Bulk powder characterization – During the Silo Day seminar held earlier this year in Zandvliet (Belgium), a range of possible measurement techniques were presented, to investigate whether a bulk material is suitable for storage in silos. Based on a thorough investigation of the material it can be determined what conditions a storage facility must meet to extract the material smoothly from the silo. The short overview given below is a representative extraction of this presentation. Bulk powder characterization and flow properties Flow function Silo design Segregation Bulk powder characterization and Wear Dustiness
Flow properties of powders in silos depend on environmental factors and the properties of the powder. An important feature of the powder is the particle size. In the same silo, 100 micrometers-sized aluminum oxide particles will be able to flow easily, while alumina particles of 50 micrometers bridge formation occurs at the outflow. This product bridge is so stable that the outflow stagnates. The reason for this behavior is that the smaller particles have a greater cohesion so that they are no longer free-flowing. To improve the flow behavior, one can add a “flowing agent” to the cohesive powder. This is an inert, very fine powder which after mixing distributes the aluminum oxide particles. The fine powder serves as a lubricant (“ball bearings”), so that the material still flows. A content of a few tenths of a percent in the flowing agent is already sufficient to improve the flow behavior of the product considerably.

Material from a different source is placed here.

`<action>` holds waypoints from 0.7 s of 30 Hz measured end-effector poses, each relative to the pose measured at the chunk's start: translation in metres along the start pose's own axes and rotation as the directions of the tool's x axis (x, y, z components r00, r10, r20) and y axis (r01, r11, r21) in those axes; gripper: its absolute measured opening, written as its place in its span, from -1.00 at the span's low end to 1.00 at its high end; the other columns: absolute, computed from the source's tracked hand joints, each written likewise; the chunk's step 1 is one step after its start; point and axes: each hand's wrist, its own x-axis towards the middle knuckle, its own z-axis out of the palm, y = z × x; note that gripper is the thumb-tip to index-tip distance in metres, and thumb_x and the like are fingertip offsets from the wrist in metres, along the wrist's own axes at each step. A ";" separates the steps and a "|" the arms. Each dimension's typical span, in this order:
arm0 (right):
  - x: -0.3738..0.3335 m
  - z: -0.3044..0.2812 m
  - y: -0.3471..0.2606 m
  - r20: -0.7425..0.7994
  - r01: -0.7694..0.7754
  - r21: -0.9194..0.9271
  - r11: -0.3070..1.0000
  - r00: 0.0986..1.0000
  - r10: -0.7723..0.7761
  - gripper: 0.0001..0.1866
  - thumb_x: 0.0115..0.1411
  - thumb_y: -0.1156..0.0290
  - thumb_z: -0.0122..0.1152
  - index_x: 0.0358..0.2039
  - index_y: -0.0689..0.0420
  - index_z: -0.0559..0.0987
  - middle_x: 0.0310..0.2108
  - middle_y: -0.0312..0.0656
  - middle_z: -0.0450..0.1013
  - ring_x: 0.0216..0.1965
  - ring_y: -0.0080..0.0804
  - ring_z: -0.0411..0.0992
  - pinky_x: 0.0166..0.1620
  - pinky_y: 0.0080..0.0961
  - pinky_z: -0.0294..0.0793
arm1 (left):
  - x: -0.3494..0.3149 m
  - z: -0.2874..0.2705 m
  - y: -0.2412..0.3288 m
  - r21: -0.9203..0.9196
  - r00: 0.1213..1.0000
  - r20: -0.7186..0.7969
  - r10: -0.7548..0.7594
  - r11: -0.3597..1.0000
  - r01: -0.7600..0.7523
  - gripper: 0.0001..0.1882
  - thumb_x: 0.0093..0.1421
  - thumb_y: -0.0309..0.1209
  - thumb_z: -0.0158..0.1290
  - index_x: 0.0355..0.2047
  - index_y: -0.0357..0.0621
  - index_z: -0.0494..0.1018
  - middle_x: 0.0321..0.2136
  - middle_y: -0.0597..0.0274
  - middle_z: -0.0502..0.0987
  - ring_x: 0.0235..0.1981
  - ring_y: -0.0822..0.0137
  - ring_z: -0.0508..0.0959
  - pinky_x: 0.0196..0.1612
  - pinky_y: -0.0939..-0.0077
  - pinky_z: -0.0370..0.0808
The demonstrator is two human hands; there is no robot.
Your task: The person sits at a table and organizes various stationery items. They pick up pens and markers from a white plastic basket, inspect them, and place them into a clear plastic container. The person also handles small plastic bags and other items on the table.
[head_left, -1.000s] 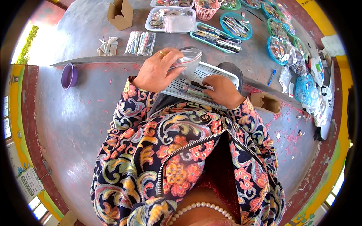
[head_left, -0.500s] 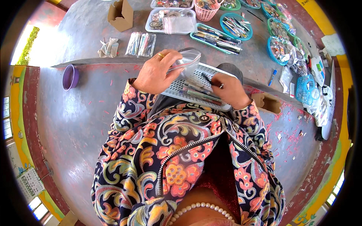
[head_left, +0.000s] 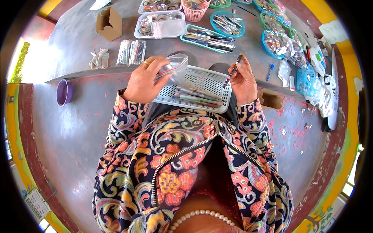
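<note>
My left hand (head_left: 146, 79) pinches a clear zip bag (head_left: 175, 68) with a red seal line, above the left part of a white perforated basket (head_left: 165, 90). The basket rests on my lap. Several pens (head_left: 198, 97) lie inside it along the near side. To the right of the basket, my right hand (head_left: 244, 80) is closed on a dark pen (head_left: 232, 72) with pinkish markings, tilted with its upper end near my fingertips. The pen's lower end reaches over the basket's right rim.
Ahead, the grey surface holds two bundles of bagged pens (head_left: 131, 53), a cardboard box (head_left: 108, 24), a teal tray of pens (head_left: 208, 39) and a round blue basket of pens (head_left: 227, 24). Small-part baskets (head_left: 274, 44) stand at right. A purple bowl (head_left: 64, 93) sits at left.
My right hand has lifted the dark pen out from over the basket to its right side, turning it more upright. The left hand still grips the zip bag. The whole view has shifted slightly.
</note>
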 end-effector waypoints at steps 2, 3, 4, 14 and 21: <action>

The flow behavior of powders can also be more quantitatively mapped and may even be predicted by determining the shearing forces by means of a shear stress test. Here, the friction in the powder is measured at different consolidation pressures, corresponding to the situation in the silo. From these measurements, a flow function can then be constructed. Chart 1 shows examples of the flow function for powdered sugar. This product is strongly cohesive in its pure form. After adding a flowing agent the flowability changes drastically. The poorly flowing powder has become easy-flowing and accordingly will show a massive different behavior when used in a silo.
In the design stages of a production process, there can be given a great deal of thought to the most optimal geometry of a storage silo as well as explore the best construction material that can be used for the silo (such as polymer, steel, or aluminum). During various analyses of the bulk material, one can, for example, in addition to the bulk density, measure the wall friction in the silo. This approach leads to a silo design in which the outlet opening and hopper angle are fully adapted to the particular bulk material so that a smooth flow is guaranteed. Incidentally, the above mentioned analyses are also carried out in order to examine problems within an operational system in order to provide solutions.
Through the process of storing and disseminating powder, mixtures can start to segregate, thus a loss of quality may occur. The cause of segregation is that e.g. large and small particles (size), light and heavy particles (density) and particles with dissimilar shapes behave differently during the manipulation of the mixture. Segregation occurs strongest with free-flowing products. There are several research methods that can provide insight into how a particular product is sensitive to a particular type of segregation. Some of the techniques that can be used herein, are “fluidisation” (the blowing in of air to the underside of a container with powder) and ‘sifting’ (the deflation of a hopper). This research makes it possible – preferably at the earliest possible stage – to intervene in the formulation of the mixture. However, one can also take measures afterward to make the product less prone to segregation. However, one can for instance add (liquid) additives to make the product more cohesive.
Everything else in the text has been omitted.